WHAT IS EXPECTED
Reproduce the line containing "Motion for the" in the listing below, then every later line up to the end, precisely as written.

DATA EXCERPT
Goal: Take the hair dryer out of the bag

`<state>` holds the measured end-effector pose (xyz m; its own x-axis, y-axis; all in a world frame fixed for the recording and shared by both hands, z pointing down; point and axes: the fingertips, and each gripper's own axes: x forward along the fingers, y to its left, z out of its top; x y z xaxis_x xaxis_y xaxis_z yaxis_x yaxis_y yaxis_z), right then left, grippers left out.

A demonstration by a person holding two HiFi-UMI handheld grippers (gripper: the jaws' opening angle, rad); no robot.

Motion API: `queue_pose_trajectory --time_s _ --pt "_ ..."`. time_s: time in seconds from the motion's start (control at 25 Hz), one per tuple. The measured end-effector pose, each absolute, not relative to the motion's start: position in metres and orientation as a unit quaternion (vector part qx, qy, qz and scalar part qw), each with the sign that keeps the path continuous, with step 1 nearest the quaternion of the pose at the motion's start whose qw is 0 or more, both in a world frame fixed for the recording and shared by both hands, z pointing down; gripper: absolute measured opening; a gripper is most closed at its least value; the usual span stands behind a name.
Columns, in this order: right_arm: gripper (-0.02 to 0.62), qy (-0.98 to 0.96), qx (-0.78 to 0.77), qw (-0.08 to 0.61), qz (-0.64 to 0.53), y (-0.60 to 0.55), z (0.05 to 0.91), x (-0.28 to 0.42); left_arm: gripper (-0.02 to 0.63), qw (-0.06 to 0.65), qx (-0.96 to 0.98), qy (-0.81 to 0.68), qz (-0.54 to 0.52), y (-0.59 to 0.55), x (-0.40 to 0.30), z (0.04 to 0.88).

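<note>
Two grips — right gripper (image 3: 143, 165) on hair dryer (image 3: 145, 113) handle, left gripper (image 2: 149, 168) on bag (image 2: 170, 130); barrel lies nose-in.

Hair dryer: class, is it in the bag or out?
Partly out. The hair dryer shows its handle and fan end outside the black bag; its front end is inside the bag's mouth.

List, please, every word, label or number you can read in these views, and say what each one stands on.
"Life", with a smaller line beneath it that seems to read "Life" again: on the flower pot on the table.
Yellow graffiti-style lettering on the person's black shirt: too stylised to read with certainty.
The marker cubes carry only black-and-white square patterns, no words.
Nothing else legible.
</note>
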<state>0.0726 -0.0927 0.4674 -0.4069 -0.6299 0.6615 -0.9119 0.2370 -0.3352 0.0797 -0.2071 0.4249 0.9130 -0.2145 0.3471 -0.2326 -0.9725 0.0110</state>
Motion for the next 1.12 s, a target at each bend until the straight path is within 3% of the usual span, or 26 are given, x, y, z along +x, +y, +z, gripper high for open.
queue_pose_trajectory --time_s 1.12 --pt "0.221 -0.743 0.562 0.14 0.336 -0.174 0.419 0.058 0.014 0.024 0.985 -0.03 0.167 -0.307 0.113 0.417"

FINISHED TASK
Motion for the next 1.12 s, a target at each bend until the straight path is within 3% of the usual span, or 26 are given, x, y, z along +x, +y, +z, gripper high for open.
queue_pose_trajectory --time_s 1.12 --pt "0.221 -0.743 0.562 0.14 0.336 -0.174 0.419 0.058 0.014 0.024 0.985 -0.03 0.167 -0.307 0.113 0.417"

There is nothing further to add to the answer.